_Work item_: Return every line of the data below that includes the string "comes".

_Stored data_:
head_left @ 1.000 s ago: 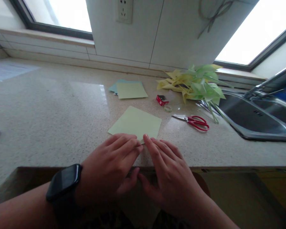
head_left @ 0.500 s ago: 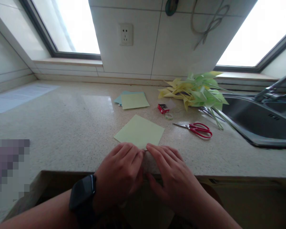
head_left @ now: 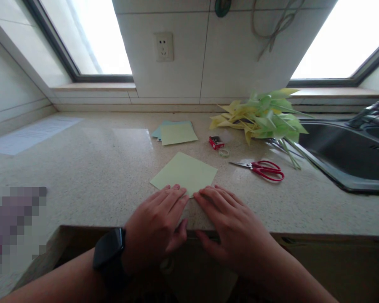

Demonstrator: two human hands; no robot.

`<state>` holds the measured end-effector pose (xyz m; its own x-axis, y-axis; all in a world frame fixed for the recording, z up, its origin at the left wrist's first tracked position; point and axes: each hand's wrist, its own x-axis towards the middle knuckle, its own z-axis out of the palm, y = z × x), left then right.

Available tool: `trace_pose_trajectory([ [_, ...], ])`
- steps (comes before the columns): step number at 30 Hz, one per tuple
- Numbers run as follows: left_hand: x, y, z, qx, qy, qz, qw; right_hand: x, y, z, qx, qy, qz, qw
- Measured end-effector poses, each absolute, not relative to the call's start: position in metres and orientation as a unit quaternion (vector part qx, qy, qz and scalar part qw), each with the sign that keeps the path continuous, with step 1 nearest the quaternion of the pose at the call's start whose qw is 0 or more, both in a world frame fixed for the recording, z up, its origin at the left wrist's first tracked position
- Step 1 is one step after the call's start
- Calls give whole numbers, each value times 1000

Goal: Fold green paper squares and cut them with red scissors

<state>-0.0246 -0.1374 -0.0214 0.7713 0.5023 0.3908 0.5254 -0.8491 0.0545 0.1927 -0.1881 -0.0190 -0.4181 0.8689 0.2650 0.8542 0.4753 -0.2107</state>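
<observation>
Paper (head_left: 185, 170), pale green, lies on the counter (head_left: 101, 181) near its front edge, turned so that one corner points at the person. The left hand (head_left: 159, 223) and right hand (head_left: 225, 221) rest at that near corner, palms down, fingers fairly straight and close together, thumbs apart from them; neither grasps anything that shows. The fingertips almost meet, with the corner between them.

The step in hand looks like pressing or working that corner. As I judge it, the next move calls for light, even fingertip pressure, with the near edges kept lined up so the sheet does not slide. The scissors (head_left: 267, 170) lie apart to the right, untouched, and the stack (head_left: 179, 133) sits just behind.

The fingers cover much of the two near edges, so I cannot tell whether the corner is folded or flat. The stack's lower sheets are mostly hidden by the top one. The pinwheels (head_left: 268, 126) overlap too much to count, the sink (head_left: 334, 155) is cut off at the right, and a patch at the left is blurred into blocks
</observation>
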Motion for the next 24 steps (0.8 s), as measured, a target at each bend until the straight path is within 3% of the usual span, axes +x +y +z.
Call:
trace_pose_trajectory([
  [24,-31,-124,-10,-948,-284,-138,-31,195,-177,-16,-525,-840,31,132],
])
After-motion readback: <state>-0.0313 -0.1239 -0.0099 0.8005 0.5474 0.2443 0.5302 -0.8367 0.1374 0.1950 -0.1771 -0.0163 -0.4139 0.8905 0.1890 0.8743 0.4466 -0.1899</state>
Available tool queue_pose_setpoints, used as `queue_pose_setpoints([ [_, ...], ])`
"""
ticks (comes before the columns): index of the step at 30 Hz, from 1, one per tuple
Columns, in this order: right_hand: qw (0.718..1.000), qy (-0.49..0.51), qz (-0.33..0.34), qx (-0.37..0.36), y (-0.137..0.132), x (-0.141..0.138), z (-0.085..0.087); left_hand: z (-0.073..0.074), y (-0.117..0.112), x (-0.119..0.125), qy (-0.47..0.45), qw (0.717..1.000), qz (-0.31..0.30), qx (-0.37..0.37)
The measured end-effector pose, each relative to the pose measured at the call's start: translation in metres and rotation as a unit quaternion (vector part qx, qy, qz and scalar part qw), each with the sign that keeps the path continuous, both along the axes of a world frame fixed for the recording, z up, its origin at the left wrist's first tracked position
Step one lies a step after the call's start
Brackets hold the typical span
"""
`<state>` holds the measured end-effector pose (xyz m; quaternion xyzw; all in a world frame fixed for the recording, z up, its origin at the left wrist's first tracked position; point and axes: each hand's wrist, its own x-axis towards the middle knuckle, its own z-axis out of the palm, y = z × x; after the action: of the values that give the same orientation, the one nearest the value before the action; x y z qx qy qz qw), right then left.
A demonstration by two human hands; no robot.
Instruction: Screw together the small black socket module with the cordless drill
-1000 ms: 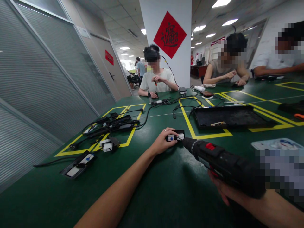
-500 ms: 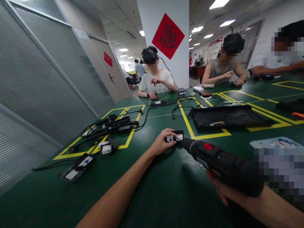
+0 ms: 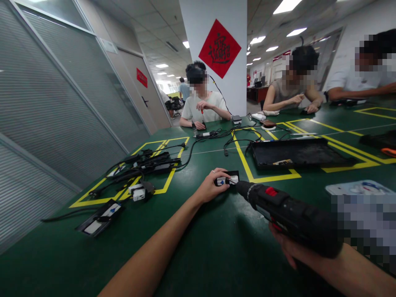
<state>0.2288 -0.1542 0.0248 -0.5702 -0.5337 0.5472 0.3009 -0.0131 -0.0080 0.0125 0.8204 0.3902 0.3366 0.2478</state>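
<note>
My left hand (image 3: 210, 187) reaches out over the green table (image 3: 198, 243) and pinches a small black power adapter (image 3: 230, 178) with a white label, pressing it onto the tabletop. My right hand (image 3: 289, 249) grips a black electric screwdriver (image 3: 289, 214) with a red switch. The tool points away from me, and its tip meets the adapter's near right edge. Most of my right hand's fingers are hidden under the tool body.
A pile of black adapters and cables (image 3: 145, 163) lies in a yellow-taped box at left, with another adapter (image 3: 100, 216) nearer. A black tray (image 3: 297, 153) sits ahead to the right. Three other people work at the far side. A blurred patch covers the near right.
Hardly anything has moved. The view shifted slightly, and both hands hold the adapter and the screwdriver in the same place.
</note>
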Motion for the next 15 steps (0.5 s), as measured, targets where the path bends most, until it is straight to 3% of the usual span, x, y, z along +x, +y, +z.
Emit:
queue_pose_setpoints([
  [4,0.998,0.006,-0.052,-0.044,-0.001,-0.006,-0.001,0.0,0.0,0.0,-0.001,1.0,0.001,0.0],
  [8,1.0,-0.004,-0.02,0.013,-0.005,-0.001,0.007,0.0,0.0,0.0,-0.004,1.0,0.0,0.0],
  [15,0.997,-0.024,0.067,0.028,-0.011,0.022,0.036,0.0,0.0,0.0,-0.004,1.0,-0.005,0.002],
])
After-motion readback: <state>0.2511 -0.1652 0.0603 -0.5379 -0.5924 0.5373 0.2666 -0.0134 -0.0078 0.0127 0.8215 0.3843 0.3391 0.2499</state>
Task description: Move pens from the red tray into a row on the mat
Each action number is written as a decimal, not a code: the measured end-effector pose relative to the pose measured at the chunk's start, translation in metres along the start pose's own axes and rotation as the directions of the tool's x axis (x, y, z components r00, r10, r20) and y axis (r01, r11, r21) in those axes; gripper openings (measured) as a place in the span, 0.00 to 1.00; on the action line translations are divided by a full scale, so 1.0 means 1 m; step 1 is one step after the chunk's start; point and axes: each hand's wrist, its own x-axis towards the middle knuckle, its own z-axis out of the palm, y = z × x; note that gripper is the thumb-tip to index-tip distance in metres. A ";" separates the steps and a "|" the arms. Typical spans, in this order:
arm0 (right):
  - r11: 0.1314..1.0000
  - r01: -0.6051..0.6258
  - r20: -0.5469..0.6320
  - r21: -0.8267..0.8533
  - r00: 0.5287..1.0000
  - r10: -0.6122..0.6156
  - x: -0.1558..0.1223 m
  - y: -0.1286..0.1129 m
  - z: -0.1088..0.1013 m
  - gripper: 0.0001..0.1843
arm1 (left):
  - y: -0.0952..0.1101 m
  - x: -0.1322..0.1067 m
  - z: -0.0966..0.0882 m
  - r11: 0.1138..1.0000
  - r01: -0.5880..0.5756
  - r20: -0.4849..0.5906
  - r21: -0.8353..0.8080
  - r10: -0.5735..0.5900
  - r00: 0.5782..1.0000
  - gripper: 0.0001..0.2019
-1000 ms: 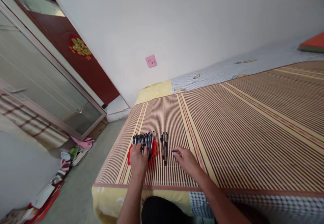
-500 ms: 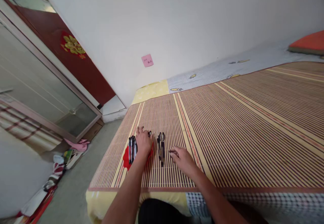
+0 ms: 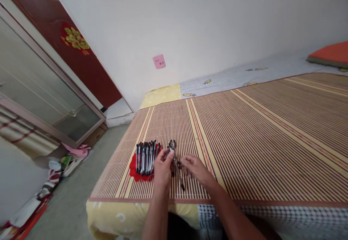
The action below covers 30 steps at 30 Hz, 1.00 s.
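Note:
My left hand (image 3: 162, 167) is closed, thumb and fingers pinching a black pen (image 3: 179, 176) that slants toward the front edge of the bed. Behind that pen and partly hidden by the hand, another dark pen lies on the striped mat. Close by on the right is my right hand (image 3: 195, 167), its fingers curled together near the pen's middle; what they hold, if anything, is too small to make out. Left of my left hand, several clear-barrelled black pens (image 3: 146, 158) lie side by side on a red scalloped cloth or pad (image 3: 133, 167).
The striped mat (image 3: 244, 142) covers the bed and ends at a brown-bordered front edge. An orange cushion (image 3: 330, 53) is at the far right. A pink note (image 3: 159, 62) is on the wall. Left of the bed, assorted items (image 3: 54, 175) lie along the floor.
My left hand has moved right from over the red pad to the separate pens and gripped one, tilting it. The pens on the pad are now uncovered. My right hand has stayed nearly in place.

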 end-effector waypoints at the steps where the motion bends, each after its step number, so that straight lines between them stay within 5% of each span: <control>1: 0.999 -0.025 0.064 0.023 0.998 0.024 -0.001 0.000 0.001 0.17 | -0.009 -0.003 0.004 0.999 0.022 -0.024 -0.043 -0.023 0.999 0.22; 6: 0.995 -0.067 0.139 0.074 0.989 0.056 -0.003 0.002 0.001 0.19 | -0.030 -0.007 0.016 0.994 0.028 -0.070 -0.110 -0.036 0.997 0.22; 16: 0.998 0.058 -0.216 0.007 0.975 -0.055 0.001 -0.010 -0.009 0.16 | -0.035 -0.020 0.021 0.998 0.064 0.123 -0.013 -0.062 0.990 0.20; 22: 0.998 0.022 -0.254 0.066 0.967 -0.005 -0.003 -0.009 -0.015 0.19 | -0.040 -0.026 0.025 0.998 0.041 0.169 -0.057 -0.031 0.985 0.15; 30: 0.998 0.056 -0.302 0.030 0.952 -0.044 -0.007 -0.014 -0.018 0.21 | -0.041 -0.035 0.030 0.997 -0.004 0.205 0.081 -0.013 0.979 0.11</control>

_Answer below_:
- steps (comes before the columns): step number at 30 Hz, one per tuple
ticks (comes before the columns): index of the step at 30 Hz, from 1, one per tuple

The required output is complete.